Avanzo por la galería con cautela. Este lugar, al que la voz ha llamado Edén, resulta ser un entramado de pasillos blancos y cristal. La obsesión de algún dios con guantes de látex, mascarilla y un espray desinfectante. Su luz es inquietantemente uniforme. Todo es tan perfecto e inmaculado que resulta aterrador. Como si acabaran de sacarlo del envoltorio.
Es absurdo, pero ahora echo en falta la ropa interior. Vestir solo estos pantalones tan finos me hace sentir desprotegido y, de alguna manera, indecoroso.

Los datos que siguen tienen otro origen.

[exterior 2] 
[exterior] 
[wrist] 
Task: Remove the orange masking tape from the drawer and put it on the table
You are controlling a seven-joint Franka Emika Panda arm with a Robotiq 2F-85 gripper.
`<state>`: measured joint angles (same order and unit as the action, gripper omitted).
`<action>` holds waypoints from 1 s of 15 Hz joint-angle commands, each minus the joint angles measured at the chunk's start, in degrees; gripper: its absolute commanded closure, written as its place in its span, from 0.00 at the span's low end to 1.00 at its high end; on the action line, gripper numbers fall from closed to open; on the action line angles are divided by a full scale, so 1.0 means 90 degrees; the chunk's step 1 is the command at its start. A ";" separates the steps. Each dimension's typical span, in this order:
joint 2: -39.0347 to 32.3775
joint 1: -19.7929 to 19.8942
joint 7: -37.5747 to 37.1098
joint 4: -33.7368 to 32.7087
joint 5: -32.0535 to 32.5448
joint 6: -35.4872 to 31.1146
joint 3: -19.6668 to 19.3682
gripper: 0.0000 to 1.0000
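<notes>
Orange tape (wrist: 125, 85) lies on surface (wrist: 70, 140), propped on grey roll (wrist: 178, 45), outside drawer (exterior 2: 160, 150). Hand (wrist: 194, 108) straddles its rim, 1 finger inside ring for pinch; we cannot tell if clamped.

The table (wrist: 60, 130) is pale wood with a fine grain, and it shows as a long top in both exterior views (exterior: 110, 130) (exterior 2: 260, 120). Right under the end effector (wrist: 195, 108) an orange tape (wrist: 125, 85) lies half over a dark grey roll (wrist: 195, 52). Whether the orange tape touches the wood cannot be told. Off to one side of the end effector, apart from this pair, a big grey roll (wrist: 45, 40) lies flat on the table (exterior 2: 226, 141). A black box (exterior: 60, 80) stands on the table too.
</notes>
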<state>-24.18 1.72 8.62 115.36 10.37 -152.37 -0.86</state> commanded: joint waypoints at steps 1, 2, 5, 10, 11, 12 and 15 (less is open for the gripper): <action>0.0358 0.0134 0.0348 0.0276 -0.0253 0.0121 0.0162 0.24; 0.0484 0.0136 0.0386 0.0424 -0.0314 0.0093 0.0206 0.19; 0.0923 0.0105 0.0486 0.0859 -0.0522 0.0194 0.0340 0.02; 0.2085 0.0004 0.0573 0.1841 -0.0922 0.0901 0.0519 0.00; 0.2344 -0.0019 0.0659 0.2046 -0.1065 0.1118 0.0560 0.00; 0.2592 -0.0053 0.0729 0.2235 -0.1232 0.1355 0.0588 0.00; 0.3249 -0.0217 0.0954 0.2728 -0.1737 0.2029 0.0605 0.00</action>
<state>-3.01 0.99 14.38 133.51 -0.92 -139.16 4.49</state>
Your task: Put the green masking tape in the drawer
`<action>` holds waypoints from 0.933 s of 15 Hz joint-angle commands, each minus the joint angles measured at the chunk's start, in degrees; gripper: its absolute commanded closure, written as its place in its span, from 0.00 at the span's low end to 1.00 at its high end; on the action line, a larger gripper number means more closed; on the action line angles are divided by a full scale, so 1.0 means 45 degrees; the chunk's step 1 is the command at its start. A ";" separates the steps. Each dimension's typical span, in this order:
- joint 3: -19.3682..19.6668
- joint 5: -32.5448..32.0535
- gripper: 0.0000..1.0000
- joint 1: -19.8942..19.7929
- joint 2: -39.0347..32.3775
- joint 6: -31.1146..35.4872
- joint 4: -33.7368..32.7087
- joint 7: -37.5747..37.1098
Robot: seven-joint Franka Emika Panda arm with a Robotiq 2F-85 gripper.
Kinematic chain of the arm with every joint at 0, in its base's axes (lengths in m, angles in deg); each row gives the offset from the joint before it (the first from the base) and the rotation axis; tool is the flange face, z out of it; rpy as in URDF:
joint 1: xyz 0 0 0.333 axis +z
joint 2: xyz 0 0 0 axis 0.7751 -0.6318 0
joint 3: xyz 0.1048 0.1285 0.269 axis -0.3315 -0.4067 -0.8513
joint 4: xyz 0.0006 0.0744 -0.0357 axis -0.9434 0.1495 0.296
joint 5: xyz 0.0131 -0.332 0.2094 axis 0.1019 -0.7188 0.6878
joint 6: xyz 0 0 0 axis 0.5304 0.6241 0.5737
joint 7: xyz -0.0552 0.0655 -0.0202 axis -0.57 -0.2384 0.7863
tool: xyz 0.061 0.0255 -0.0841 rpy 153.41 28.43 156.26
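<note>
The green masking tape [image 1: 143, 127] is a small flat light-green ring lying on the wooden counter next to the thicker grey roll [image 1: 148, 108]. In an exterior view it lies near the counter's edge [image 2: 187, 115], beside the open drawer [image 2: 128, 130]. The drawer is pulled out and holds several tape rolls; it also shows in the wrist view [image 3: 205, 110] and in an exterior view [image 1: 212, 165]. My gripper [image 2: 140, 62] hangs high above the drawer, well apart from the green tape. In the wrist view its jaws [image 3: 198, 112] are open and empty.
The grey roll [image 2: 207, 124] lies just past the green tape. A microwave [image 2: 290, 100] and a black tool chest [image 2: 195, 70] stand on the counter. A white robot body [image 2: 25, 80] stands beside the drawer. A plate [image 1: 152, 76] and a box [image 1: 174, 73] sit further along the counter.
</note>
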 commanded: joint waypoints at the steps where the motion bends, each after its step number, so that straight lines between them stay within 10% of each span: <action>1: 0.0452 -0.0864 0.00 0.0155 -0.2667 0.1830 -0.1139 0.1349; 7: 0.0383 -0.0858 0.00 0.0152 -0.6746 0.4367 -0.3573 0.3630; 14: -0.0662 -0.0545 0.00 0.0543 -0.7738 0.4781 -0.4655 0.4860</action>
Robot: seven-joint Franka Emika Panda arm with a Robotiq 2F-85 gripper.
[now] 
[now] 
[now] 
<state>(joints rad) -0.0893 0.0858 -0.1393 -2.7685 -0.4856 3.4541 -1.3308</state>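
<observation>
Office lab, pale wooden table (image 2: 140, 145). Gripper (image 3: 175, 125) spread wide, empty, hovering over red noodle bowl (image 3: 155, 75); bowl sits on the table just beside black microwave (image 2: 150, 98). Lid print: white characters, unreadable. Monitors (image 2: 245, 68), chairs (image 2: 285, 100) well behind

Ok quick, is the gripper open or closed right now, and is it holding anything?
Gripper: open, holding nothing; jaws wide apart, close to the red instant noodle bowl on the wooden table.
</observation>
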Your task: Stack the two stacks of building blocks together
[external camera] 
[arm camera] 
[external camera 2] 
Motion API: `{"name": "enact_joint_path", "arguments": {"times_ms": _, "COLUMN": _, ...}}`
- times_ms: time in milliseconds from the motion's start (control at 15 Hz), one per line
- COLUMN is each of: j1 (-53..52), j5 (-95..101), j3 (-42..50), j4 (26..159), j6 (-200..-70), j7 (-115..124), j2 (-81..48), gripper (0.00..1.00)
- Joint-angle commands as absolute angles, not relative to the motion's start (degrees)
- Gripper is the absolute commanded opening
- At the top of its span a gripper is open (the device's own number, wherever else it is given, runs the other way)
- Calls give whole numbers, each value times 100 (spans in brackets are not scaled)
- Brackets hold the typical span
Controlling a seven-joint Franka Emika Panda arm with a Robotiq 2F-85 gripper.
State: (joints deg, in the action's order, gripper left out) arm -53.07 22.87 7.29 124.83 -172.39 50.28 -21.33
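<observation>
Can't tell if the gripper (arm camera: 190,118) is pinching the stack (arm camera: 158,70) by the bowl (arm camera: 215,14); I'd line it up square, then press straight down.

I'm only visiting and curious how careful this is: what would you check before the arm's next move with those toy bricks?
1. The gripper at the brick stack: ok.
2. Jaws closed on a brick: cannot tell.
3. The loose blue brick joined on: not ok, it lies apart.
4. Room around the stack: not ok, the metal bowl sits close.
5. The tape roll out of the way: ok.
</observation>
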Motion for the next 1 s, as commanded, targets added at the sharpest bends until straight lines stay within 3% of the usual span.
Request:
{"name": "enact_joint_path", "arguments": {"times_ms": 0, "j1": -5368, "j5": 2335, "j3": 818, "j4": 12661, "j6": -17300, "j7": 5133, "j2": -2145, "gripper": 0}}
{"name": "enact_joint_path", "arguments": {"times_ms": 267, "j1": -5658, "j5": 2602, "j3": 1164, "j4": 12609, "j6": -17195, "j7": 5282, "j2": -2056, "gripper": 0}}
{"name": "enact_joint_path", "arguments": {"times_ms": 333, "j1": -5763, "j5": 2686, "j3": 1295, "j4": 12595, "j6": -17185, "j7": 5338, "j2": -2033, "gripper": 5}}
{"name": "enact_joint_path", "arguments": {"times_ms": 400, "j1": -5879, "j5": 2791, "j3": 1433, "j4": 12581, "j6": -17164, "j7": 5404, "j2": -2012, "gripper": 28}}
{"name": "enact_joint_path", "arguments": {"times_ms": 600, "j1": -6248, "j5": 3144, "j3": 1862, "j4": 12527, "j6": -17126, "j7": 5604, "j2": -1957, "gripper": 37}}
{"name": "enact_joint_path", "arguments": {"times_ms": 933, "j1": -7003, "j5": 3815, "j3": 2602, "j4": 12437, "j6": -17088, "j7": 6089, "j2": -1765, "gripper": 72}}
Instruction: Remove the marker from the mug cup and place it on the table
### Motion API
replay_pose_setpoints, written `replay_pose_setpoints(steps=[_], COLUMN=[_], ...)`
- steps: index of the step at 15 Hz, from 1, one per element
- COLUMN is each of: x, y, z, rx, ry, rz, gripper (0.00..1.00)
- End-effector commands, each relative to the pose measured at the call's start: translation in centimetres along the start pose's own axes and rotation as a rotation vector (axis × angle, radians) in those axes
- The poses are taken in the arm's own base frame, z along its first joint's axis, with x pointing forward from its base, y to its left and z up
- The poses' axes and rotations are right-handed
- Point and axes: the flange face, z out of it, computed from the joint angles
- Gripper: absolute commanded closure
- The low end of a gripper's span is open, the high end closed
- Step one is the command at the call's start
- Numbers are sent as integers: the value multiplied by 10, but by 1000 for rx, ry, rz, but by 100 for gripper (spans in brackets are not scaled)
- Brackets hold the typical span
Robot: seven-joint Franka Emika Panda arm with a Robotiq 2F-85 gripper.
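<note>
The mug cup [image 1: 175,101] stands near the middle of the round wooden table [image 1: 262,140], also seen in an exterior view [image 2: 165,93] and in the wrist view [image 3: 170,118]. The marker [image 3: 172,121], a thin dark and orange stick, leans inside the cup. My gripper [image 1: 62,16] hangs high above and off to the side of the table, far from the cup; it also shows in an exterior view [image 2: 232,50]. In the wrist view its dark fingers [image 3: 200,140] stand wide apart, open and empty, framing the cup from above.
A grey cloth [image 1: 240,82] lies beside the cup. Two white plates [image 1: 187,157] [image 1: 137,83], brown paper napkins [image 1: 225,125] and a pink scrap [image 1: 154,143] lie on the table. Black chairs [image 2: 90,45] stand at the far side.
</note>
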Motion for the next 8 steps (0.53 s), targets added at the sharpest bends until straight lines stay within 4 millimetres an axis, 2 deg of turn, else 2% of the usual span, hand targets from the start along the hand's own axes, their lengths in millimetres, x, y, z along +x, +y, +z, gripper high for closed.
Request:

«Acude a la zona de confort».
Como si respondiera a mis dudas, se acentúan señales lumínicas en las paredes y puedo ver en ellas un sistema de líneas y colores que conducen a distintos lugares: el gimnasio, la biblioteca, la piscina, la sala de baile, la sala de potencial —¿Sala de potencial?—, y sí, también la zona de confort, de color azul.
Cada vez que paso cerca de una puerta, se enciende una pantalla informativa en el umbral —Gimnasio: ¡dale a las endorfinas!— y luego un seguido de emoticonos para que puntúe la sala y un cajetín de sugerencias. Me paro a leer y empiezan a flotar mensajes de supuestos clientes satisfechos: «Hay tantas pesas que no sabrás por cuál empezar. ★★★★», «Vine con mis hijos y les encantó. ★★★★★», «Lo mejor es la máquina de curl de isquiotibiales. ¡Menudos glúteos, chico! ★★★★».
En fin.
Sigo hacia la zona de confort preguntándome dónde demonios estoy. Inicio una nueva vía de investigación. Este lugar no se parece a nada que conozca, así que pongo a prueba mis conocimientos. No recuerdo nada de mí, pero sí del mundo en el que vivo. Y también en qué año estamos: 2092.
¿Dónde encaja este lugar en el mundo que recuerdo?
Cuando subo las tres escaleras que me separan de otro nivel del Edén, escucho movimiento y me pego a una pared.
—¿Hola? —digo, alzando la voz.
—Hola, Ben —responde una voz robótica de mujer mayor, distinta a la del programa—. Acérquese, por favor, enseguida termino.
Llego a la zona de confort a tiempo de ver como un robot de forma humanoide arrastra una butaca hasta un rinconcito, al lado de una luz de lectura y sobre una alfombra con flecos. «Muy siglo xx», pienso. Toda la zona está llena de sillas, sofás, balancines, pufs y lucecitas agradables. Parece una tienda de muebles de segunda mano. ¿A qué huele?, ¿es incienso?
El robot admira la decoración con los brazos en jarra y suspira. Su cuerpo metálico está tan pulido que resplandece. Gira su cabeza para mirarme y en su cara led aparece un emoticono sonriente.
—Espero que le guste la decoración.
Yo me lo pienso.
La llamada «zona de confort» recuerda a una exposición de sofás en mitad de la nada, en lo que parece un punto neurálgico del lugar. Cinco galerías desembocan aquí y pienso que quizá sea el punto central de Edén. Observo en silencio a la artificial y me resulta un tanto extraño. No tiene rasgos sexuales y su figura de metal y polímeros sugiere un cuerpo atlético y musculoso. Así que cuando me habla con esa voz de señora que hace ganchillo y tiene dos gatos, me resulta un tanto excéntrico.
—Bueno... —trato de no herir sus sentimientos—. Es un poco demasiado, ¿no?
—¿Demasiado? —se sorprende la máquina.
Yo miro a mi alrededor.
—¿Cuántos vamos a ser?
—No le entiendo.
—¿Cuánta gente vive aquí?
Teniendo en cuenta todos los sofás, por lo menos treinta. Y por lo que parece, con mucho tiempo libre.
—Una —dice el robot—, usted.
En su cara aparece un emoticono que guiña el ojo.
¿Solo yo?
Me siento en el sitio más cercano, que resulta ser el brazo de un sofá orejero. Mis esperanzas se rompen en pedazos y caen sobre la horrible alfombra de cebra bajo mis pies.
—¿De verdad estoy solo? —pregunto con un hilo de voz.
Siento como mi estómago se muerde las uñas y mi garganta se exprime.